Saturday, November 22, 2008
Film Review: FIREWALKER (1986, J. Lee Thompson)
Stars: 3 of 5.
Running Time: 104 minutes.
Notable Cast or Crew: Chuck Norris, Lou Gossett, Jr., Will Sampson, Sonny Landham, John Rhys-Davies, Ian Abercrombie.
Tag-line: " A pair of down-and-out fortune hunters cash in on high adventure!"
Best one-liner(s): Will Sampson watches "I Love Lucy": "I don't know why he puts up with her. If she were mine, I'd cut off her nose."
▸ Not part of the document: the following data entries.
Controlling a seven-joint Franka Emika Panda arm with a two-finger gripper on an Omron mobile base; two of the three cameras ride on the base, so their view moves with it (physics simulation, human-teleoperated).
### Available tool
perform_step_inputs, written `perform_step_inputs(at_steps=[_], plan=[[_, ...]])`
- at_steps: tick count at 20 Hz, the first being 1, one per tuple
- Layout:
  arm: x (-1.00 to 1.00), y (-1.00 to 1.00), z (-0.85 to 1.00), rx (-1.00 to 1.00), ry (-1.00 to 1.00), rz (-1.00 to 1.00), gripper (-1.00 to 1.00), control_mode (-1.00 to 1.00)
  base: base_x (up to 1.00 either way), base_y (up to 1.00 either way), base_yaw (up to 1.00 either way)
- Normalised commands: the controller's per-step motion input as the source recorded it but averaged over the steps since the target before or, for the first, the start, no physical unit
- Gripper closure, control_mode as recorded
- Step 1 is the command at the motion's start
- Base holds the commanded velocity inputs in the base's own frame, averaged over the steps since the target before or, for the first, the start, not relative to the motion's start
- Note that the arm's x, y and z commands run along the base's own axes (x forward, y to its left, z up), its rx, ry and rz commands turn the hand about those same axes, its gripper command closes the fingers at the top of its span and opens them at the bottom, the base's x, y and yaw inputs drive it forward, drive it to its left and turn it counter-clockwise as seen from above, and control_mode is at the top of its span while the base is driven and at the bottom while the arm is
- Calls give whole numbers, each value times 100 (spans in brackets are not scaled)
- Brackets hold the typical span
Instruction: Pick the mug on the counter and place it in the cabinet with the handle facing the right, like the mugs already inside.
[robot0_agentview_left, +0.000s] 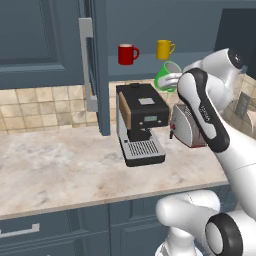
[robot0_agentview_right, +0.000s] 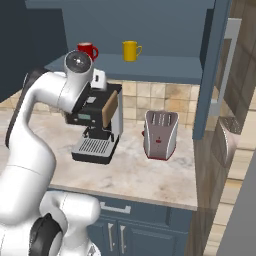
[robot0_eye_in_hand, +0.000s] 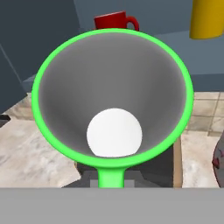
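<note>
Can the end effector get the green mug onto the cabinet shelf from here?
Probably yes. The end effector, shut on the green mug, sits just below the shelf; the door stands open, with bare shelf right of the yellow mug.

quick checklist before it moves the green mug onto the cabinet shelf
1. Mug held: ok. The green mug is off the counter, up at the gripper, tilted with its mouth towards the hand camera.
2. Grip closed on it: ok; finger contact itself cannot be seen.
3. Cabinet door open: ok.
4. Free shelf space: ok, bare right of the yellow mug.
5. Reference mugs: ok. The red mug and yellow mug stand upright, handles right.
6. Green handle direction: not ok yet; the mug is still tipped.
</note>
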Motion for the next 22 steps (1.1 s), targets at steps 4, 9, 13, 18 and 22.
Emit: perform_step_inputs(at_steps=[4,9,13,18,22], plan=[[42,-16,10,0,0,0,100,-100,0,0,0],[38,-9,17,0,0,0,100,-100,0,0,0],[31,-2,23,0,0,0,100,-100,0,0,0],[24,-2,21,0,0,0,100,-100,0,0,0],[20,0,2,0,0,0,100,-100,0,0,0]])
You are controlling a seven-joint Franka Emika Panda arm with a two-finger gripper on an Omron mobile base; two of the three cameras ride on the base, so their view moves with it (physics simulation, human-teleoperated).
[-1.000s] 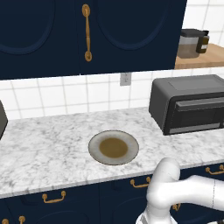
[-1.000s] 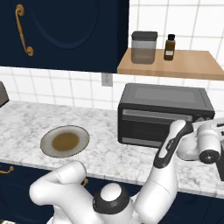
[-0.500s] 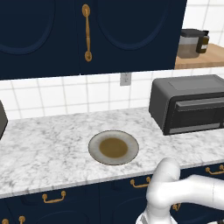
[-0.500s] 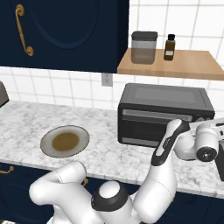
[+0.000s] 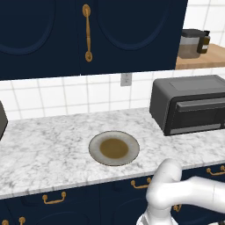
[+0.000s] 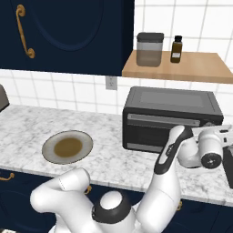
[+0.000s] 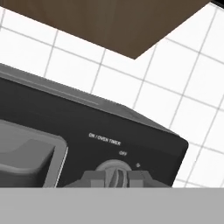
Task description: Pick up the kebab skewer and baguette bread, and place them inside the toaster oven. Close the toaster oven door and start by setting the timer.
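Note:
The toaster oven (image 5: pixel 189 105) stands at the right of the marble counter (image 5: pixel 48 149), dark grey and boxy. The toaster oven door (image 6: pixel 157 132) is up and closed. In the hand view I look at the oven's front panel (image 7: pixel 87 131) from close by, with the timer knob (image 7: pixel 114 171) under the words "ON / OVEN TIMER". My gripper (image 7: pixel 117 179) is shut on that knob, one fingertip pressed against each side. From the right base view my arm (image 6: pixel 170 150) reaches to the oven's right front corner. The kebab skewer and baguette bread are hidden.
A round plate (image 5: pixel 114 148) with a brown centre lies mid-counter, bare. A wooden shelf (image 6: pixel 182 68) above the oven carries a jar (image 6: pixel 149 49) and a small bottle (image 6: pixel 176 49). Dark wall cabinets (image 5: pixel 88 35) hang overhead. A dark appliance edge (image 5: pixel 2 119) shows far left.
The hand has crept slightly up and in toward the oven's right front. Plate, oven and door have not moved.

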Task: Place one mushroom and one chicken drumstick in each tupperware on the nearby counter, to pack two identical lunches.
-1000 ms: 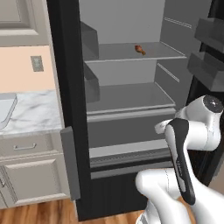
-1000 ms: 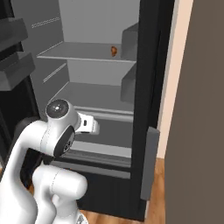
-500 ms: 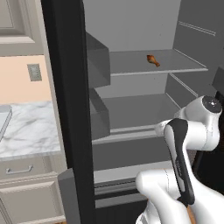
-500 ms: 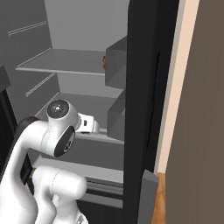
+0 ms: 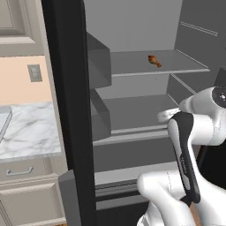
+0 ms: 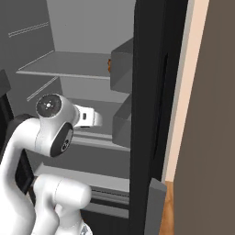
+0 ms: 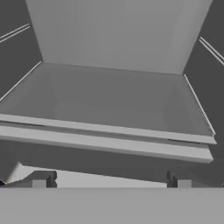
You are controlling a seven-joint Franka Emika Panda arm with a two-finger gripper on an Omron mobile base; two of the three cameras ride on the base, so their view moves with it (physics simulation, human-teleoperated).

"Stop acting like such a dad-gum sissy. You're getting as bad as that fruitcake girl." Hoo boy, what an unadulterated mess. And it's from the director of THE GUNS OF NAVARONE and the original CAPE FEAR. To be fair, he was well into his 70's, but come on! He could still get it up for Bronson in DEATH WISH 4: THE CRACKDOWN. Why so lazy here? Calling this an INDIANA JONES or ROMANCING THE STONE knockoff seems far too complimentary. Clearly this is an ALLAN QUATERMAIN AND THE LOST CITY OF GOLD knockoff. This movie is all over the place. The editing is incomprehensible, there's not much action to speak of, there's a fake brass-heavy MIDI soundtrack, the jokes aren't funny... and why is this movie called FIREWALKER, anyway? I guess they say the word "Firewalker" like twice, and then there's a poof of smoke and flash paper at the end. I guess that was enough. But don't get me wrong, there is a whole hell of a lot of walking in this movie, accompanied by terrible banter. Maybe they should have just taken the word "FIRE" out of the title... Oh. How clever. You see what I did just there? Yup. That's about as clever as this movie. And I think they may have blown the budget on John Rhys-Davies (who has a puzzling Southern accent) just so they could pretend it was RAIDERS?
And why does he have an earring? Lee van Cleef had an earring in THE OCTAGON. Is Chuck so egomaniacal that he makes any co-star worth his salt be subtly feminized by forcing them wear an earring? It wouldn't surprise me. Anything else they had left was spent on Oscar-winner and then hot property Lou Gossett, Jr. (who followed his Oscar win immediately with JAWS 3-D). We got awful Kathleen Turner knockoff Melody Anderson,
an emaciated Will Sampson playing an offensive stereotype,
and PREDATOR's Sonny Landham completely wasted as the villain who gets about 4 minutes of screentime.
Why did I give it 3 stars, you ask? Well, Chuck and Lou dress as priests for one scene.
Which lends itself to hilarity when they have to speak Pig Latin as the last rites over the corpse of a political prisoner. Yeah, that's why I like this movie. Cause it's tasteful.